Encontré el armario del dormitorio abierto; solo un poco, lo justo para colarme dentro. Olisqueé los zapatos, miré los bajos de los pantalones y salté a la segunda balda: allí me instalé, en un rincón oscuro, para dormir un rato. Me gustan los armarios en invierno. Están llenos de camisetas y jerséis mullidos en los que puedo enroscarme y olvidarme del mundo. A veces los chupo y los mordisqueo. Sé que a él no le hace gracia, pero me da igual. A mí me tranquiliza. Y, además, comer lana me aplaca el ardor de estómago que tengo de vez en cuando. Me gustan los armarios, sí, ese ligero olor a piel, a barro y a suavizante; ese silencio de algodón que lo envuelve todo, saber que tardará bastante en encontrarme si llega a casa y no salgo a recibirlo… Estaba soñando con cinturones que se arrastraban como serpientes de cuero cuando oí el ruido de la puerta principal y tacones por el pasillo. Estiré las orejas y saqué un poco las garras, esperando. Entonces escuché su voz, esa voz dulce que me arrullaba por las noches y me saludaba por las mañanas, al cambiarme el agua y abrirme una de esas latas que nunca sustituirán a un buen ratón de campo. Y otra voz, una que alguna vez había oído, más chillona, cuando organizaban cenas y todo era música, risas, guisos, vino, tabaco y resaca.
—Venga, Marga, no te rajes ahora. Me dijiste que me ayudarías.
—Ya, pero es que pensé que estabas de coña. No podemos hacer esto. Es cruel, cruel y asqueroso.
—Joder, tía, no sabía yo que eras tan floja… Vamos a hacerlo porque me da la gana y porque se lo merece; porque le he entregado tres años, porque he estado siempre ahí, para lo que él quería cuando él quería, y el muy cabronazo, mientras tanto, se liaba con medio departamento y tonteaba con el otro medio. Solo es dejarle un recuerdito… Ni que fuera a prenderle fuego a la casa.
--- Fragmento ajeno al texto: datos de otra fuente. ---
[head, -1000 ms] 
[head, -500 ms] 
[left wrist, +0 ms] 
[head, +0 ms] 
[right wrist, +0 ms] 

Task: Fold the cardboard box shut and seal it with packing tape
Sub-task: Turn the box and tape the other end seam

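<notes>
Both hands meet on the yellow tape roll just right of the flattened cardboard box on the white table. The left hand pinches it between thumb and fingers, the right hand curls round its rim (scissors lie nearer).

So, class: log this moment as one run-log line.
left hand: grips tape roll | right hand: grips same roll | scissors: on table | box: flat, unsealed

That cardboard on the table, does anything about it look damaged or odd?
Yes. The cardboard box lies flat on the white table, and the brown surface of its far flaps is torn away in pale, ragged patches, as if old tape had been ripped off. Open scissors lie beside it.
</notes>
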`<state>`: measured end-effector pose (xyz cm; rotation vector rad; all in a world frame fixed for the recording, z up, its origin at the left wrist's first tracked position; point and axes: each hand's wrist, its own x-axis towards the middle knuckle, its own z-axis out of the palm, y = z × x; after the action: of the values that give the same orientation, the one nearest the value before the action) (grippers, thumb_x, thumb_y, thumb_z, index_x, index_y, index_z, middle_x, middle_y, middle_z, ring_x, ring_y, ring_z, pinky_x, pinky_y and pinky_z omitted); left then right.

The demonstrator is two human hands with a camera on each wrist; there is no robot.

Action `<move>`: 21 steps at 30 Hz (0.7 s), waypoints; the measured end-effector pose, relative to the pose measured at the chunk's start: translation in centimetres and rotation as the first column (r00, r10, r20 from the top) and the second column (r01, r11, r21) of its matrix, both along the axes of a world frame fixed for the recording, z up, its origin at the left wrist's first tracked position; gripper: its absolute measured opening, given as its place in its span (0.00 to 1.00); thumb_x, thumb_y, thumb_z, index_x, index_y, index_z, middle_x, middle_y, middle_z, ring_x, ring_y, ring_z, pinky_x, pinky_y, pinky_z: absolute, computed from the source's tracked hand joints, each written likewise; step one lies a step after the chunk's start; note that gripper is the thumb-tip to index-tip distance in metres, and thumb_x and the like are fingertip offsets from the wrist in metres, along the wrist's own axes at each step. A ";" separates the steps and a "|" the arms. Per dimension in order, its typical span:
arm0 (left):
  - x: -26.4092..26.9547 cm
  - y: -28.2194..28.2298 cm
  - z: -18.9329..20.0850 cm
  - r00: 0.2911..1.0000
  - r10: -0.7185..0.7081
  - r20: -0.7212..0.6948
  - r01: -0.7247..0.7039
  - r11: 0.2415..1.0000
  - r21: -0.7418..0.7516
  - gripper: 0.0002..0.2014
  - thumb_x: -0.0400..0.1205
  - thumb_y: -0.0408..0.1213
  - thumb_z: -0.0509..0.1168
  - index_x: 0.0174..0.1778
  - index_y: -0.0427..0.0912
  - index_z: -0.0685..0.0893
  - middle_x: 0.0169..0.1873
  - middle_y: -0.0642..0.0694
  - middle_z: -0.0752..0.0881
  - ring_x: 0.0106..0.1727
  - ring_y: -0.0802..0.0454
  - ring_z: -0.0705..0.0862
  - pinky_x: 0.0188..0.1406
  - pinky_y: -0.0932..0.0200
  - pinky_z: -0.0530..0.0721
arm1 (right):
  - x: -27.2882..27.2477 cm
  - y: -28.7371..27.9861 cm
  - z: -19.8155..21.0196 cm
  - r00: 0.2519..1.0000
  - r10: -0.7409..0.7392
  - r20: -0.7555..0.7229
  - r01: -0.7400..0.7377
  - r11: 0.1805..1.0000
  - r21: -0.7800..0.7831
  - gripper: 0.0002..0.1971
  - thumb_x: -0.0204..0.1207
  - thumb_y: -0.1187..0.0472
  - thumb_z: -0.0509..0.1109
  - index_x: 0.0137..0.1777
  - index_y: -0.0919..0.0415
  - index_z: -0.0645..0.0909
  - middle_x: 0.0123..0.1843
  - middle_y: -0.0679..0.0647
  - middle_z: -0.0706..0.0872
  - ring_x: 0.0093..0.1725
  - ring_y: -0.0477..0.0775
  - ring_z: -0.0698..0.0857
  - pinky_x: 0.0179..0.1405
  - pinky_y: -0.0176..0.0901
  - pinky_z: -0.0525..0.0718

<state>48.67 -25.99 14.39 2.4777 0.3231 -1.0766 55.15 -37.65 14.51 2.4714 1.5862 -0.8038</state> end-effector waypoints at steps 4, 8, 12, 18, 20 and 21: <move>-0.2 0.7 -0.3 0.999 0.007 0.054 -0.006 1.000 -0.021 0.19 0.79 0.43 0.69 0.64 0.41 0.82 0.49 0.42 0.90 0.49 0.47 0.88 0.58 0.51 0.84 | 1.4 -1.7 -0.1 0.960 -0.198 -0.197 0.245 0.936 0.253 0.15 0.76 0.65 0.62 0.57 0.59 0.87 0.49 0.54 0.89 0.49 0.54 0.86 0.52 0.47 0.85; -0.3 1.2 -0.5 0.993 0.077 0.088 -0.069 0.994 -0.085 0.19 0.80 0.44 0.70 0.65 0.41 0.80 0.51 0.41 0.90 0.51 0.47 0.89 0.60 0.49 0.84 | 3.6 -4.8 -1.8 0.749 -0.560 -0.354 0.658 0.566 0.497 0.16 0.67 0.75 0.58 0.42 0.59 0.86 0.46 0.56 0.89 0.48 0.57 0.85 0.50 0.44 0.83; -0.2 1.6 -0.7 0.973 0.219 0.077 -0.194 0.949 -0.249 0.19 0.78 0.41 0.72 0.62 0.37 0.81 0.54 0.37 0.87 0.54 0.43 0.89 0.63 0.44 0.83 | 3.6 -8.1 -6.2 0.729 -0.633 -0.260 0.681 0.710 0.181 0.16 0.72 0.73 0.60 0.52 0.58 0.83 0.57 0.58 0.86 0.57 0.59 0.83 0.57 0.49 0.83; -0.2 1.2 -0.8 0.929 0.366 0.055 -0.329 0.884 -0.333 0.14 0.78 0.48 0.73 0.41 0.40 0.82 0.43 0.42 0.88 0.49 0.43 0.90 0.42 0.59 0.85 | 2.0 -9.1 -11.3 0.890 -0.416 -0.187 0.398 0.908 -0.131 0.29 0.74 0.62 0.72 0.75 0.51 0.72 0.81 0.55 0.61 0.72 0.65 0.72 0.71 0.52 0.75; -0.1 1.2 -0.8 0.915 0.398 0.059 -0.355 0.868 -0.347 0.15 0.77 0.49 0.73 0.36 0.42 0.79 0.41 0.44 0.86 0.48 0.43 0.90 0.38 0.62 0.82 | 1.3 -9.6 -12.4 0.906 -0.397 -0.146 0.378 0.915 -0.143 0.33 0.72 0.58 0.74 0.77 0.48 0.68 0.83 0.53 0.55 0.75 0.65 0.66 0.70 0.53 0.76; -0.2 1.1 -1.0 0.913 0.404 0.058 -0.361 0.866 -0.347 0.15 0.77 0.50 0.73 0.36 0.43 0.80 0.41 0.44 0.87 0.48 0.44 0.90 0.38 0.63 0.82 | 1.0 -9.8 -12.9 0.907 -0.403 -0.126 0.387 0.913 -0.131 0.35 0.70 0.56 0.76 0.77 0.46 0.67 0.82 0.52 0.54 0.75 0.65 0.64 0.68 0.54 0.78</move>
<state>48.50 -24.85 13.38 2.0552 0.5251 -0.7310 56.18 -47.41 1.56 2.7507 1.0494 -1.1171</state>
—Es repugnante. Yo no sé ni cómo has podido coger esa cosa y tenerla en el piso de tus padres durante tres días.
—Los guantes y el balcón me han venido bien. Tú echa la pintura por encima de la cama, que yo voy sacando esto.
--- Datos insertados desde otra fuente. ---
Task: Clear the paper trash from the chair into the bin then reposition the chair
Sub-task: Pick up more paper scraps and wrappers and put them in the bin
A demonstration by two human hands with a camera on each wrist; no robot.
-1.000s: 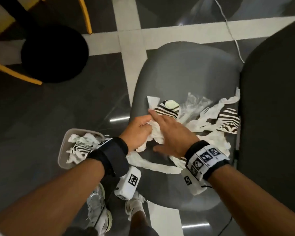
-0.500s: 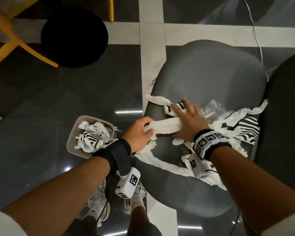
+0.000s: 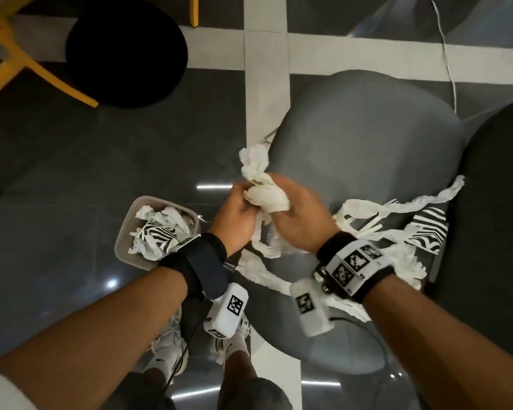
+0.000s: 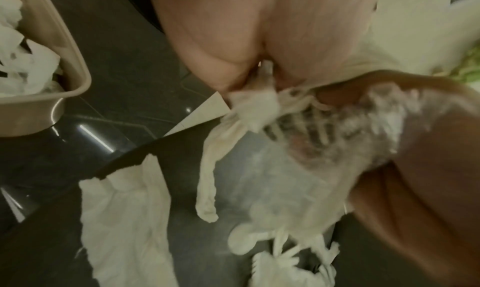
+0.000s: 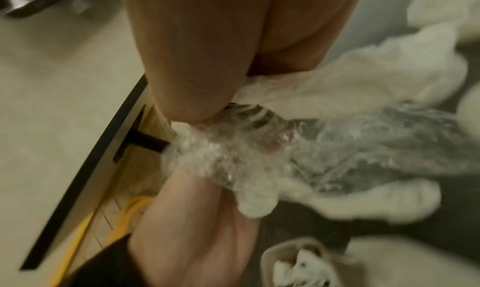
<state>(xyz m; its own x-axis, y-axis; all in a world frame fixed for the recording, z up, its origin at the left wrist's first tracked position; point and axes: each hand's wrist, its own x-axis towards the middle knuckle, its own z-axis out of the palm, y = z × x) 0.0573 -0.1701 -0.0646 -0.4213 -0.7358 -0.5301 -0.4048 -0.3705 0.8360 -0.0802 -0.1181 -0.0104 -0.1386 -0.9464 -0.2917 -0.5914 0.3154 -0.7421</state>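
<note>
Pretty dim indoor lighting overall, with a warm yellowish cast. The head view is the sharpest of the three, though its edges bend from the wide lens, and the glossy dark floor (image 3: 71, 179) throws back small hard streaks of glare from overhead lights. The black round stool (image 3: 126, 51) is crushed to pure black, no detail at all. Both wrist views are soft and smeared by motion blur: the crumpled paper (image 4: 262, 110) shows hardly any clean edges, the bin (image 5: 293, 258) in the corner is fuzzy, and the skin up close is out of focus.
</note>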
Entonces sentí un «¡Pop!» y el crujido de una bolsa de plástico y noté el hedor de la putrefacción. Tenía curiosidad, desde luego, pero no deseaba revelar mi presencia y tampoco perder mi dignidad husmeando como un perro. La paciencia es un arte que se ejerce con estilo, algo que a mí me sobra. Ya encontraría el momento de descubrir qué estaba pasando…
—Marga, echa un poco más de pintura por ahí; sí, por esa esquina. Eso es. Queda genial, parece sangre de verdad. Y otro poco por aquí, cerca del cadáver.
—Madre de Dios, ese animal apesta. Vámonos ya, tía, que si no voy a vomitar.
—Es increíble que este pobre gato sea idéntico a Fluffy, ¿no? En cuanto lo vi tirado en el parque, tieso como la mojama, se me ocurrió el plan. Ese hijoputa se va a llevar un disgusto del copón. A Fluffy lo quiere más que a sí mismo, no te digo más…
—Oye, y hablando de Fluffy… ¿No nos lo íbamos a llevar? ¿Dónde estará ese bicho?
—Pues como no lo hemos visto por ningún lado, ni ha salido a hacer la croqueta en el rellano, yo me apuesto lo que sea a que está metido en el armario. Le encanta esconderse ahí dentro y hacerse de rogar cuando lo llamamos. Tú recoge la bolsa y el bote, que yo me encargo de Fluffy.
La puerta del armario se deslizó silenciosamente y ante mí surgieron sus ojos negros, su nariz, su boca pequeña y cariñosa. La contemplé durante varios minutos y supe que la echaba de menos: extrañaba los rizos de su pelo, la caricia de sus dedos, el aroma de su cuello, las pisadas de sus pies descalzos sobre el suelo. Nos miramos, sonreímos y sí, tuve que admitir que la amaba, sin asomo de duda. La amaba a ella, no a él. Mi hogar era ella, pese a que él me había regalado las comodidades de una casa. Entonces me cogió en brazos, me dio un beso y me metió en el transportín. Y nos marchamos.